Having spent the past four years researching various aspects of the Anglo-Irish relationship in the high medieval period, I have come to the realisation that anyone hoping to understand what it means to be Irish must also, at the same time, attempt to understand what it means to be English, for the interconnected histories of the two make such an approach a necessity. It is important, therefore, to return to the beginnings of English political involvement in Ireland to gain a sense of where we were, where we are, and where we would like to be in the future. The Anglo-Irish relationship has a complex and dramatic past, and its present situation – most notably complicated (and agitated) by post-Brexit trade negotiations – is no different. One can predict the future relationship between the two will be much the same. Yet despite the obvious difficulties of past and present relations, one would do well to remember how far Anglo-Irish relations have improved since the Good Friday Agreement.
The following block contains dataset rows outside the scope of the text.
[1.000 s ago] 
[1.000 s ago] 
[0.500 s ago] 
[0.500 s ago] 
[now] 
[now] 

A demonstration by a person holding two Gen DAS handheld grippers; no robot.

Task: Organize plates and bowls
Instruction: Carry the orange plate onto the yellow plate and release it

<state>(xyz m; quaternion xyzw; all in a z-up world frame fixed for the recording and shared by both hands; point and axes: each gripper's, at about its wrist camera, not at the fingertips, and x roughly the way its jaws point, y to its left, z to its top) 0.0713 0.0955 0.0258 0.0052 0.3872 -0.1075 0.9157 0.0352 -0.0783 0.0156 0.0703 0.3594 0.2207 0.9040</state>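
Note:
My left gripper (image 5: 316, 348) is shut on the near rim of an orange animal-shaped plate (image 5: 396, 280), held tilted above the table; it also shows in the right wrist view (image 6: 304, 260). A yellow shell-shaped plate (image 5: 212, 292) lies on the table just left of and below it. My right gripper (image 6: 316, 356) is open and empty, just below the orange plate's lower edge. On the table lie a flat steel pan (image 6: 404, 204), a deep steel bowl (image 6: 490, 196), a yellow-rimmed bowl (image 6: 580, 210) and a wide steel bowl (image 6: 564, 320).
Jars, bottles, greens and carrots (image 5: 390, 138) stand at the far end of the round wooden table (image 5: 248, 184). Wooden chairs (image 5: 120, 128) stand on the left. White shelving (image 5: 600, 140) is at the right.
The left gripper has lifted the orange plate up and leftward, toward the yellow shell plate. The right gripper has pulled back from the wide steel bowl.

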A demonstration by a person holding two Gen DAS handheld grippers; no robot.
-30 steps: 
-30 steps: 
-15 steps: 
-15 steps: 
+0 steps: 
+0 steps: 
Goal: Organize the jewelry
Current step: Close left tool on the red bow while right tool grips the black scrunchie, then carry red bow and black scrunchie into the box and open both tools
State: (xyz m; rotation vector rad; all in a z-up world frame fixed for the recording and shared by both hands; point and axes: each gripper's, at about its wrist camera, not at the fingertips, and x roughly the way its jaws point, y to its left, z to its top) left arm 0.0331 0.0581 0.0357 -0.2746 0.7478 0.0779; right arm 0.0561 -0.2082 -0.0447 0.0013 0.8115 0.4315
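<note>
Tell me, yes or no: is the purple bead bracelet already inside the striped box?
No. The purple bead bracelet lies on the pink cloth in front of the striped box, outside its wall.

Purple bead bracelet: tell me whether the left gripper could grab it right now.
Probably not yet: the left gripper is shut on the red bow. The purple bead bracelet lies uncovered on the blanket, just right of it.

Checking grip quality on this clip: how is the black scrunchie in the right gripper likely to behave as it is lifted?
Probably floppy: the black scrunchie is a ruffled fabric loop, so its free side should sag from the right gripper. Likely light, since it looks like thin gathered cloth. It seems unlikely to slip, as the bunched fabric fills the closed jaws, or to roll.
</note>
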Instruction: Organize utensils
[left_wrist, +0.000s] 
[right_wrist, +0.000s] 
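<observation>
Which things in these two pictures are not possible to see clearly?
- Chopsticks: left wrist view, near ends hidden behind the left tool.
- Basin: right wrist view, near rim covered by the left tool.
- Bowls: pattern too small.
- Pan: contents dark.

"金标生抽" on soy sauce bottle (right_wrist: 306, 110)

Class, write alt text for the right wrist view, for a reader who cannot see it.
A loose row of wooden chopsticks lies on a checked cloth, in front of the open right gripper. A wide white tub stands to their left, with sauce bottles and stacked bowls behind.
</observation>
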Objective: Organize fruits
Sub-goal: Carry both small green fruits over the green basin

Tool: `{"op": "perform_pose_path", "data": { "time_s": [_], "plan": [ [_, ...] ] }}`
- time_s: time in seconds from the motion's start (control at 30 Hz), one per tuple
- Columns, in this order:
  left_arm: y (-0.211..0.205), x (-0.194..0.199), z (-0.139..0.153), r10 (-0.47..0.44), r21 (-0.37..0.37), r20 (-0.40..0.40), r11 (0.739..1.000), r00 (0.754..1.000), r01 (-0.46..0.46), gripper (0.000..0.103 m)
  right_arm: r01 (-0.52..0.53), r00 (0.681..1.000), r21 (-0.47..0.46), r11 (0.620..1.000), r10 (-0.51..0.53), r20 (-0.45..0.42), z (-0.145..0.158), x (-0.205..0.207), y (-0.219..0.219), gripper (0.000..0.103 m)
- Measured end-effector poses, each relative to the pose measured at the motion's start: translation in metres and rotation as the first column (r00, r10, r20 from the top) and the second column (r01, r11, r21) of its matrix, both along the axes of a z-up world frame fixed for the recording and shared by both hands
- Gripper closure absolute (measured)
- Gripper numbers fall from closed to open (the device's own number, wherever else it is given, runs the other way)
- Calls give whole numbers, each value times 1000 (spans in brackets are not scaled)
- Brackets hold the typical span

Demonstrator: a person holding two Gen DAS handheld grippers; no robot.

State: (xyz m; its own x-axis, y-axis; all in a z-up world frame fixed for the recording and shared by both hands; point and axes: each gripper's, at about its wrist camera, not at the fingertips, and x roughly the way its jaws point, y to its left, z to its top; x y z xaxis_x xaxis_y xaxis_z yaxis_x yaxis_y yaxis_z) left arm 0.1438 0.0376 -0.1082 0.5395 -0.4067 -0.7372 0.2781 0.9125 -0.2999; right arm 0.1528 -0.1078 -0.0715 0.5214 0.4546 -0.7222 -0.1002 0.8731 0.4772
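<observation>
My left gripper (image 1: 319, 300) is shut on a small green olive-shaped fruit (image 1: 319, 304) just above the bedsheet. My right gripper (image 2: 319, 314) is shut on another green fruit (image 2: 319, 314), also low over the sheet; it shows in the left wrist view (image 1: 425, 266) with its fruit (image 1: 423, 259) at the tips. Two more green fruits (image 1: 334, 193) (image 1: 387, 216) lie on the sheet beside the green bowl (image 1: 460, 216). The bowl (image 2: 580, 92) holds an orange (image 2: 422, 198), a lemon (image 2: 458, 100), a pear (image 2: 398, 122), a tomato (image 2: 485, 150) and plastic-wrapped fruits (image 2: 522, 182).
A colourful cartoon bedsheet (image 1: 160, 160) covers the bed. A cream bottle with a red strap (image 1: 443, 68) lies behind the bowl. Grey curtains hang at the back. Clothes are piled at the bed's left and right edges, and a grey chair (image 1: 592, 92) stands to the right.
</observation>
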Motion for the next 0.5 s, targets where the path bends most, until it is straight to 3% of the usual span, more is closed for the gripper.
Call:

As someone who is proud to describe myself as Irish, the ambition is always to strive towards respectful and positive communication and engagement with my English neighbours across the pond; yet, there is nothing quite as rousing as the healthy competitiveness and craic that comes with a Six Nations match between the two.
Now that I reflect upon the happenstance of my early researches on the subject, the fact that I availed of the UK’s largest tea company for some respite rather than Lyons or Barry’s is perhaps emblematic of the intrinsic connections between the Irish and the English, and their enmeshed histories and cultures. (Forget the fact that both of Ireland’s above-mentioned tea brands are virtually impossible to purchase in Nerja!) However, perhaps there is also something quite telling about the fact that the teabag was on my eye and not in a mug…
Daryl Hendley Rooney
Daryl Hendley Rooney is a PhD candidate in the School of Histories and Humanities. He is a recipient of the Cluff Memorial Studentship and was an Erasmus Mundus Action II Israel scholar (2015). Daryl earned his B.A. in English and History, as well as his M.A. in Medieval Studies, at University College Dublin. His doctoral research examines how the Irish were constructed as 'other' by writers in early Plantagenet England, c. 1169–c. 1272. Focusing upon the works of Roger of Howden, William of Newburgh, Gerald of Wales, Gervase of Canterbury and others, this dissertation examines the insights these historians provide into the spectrum of medieval attitudes towards Ireland and its people during the first century of English conquest in Ireland.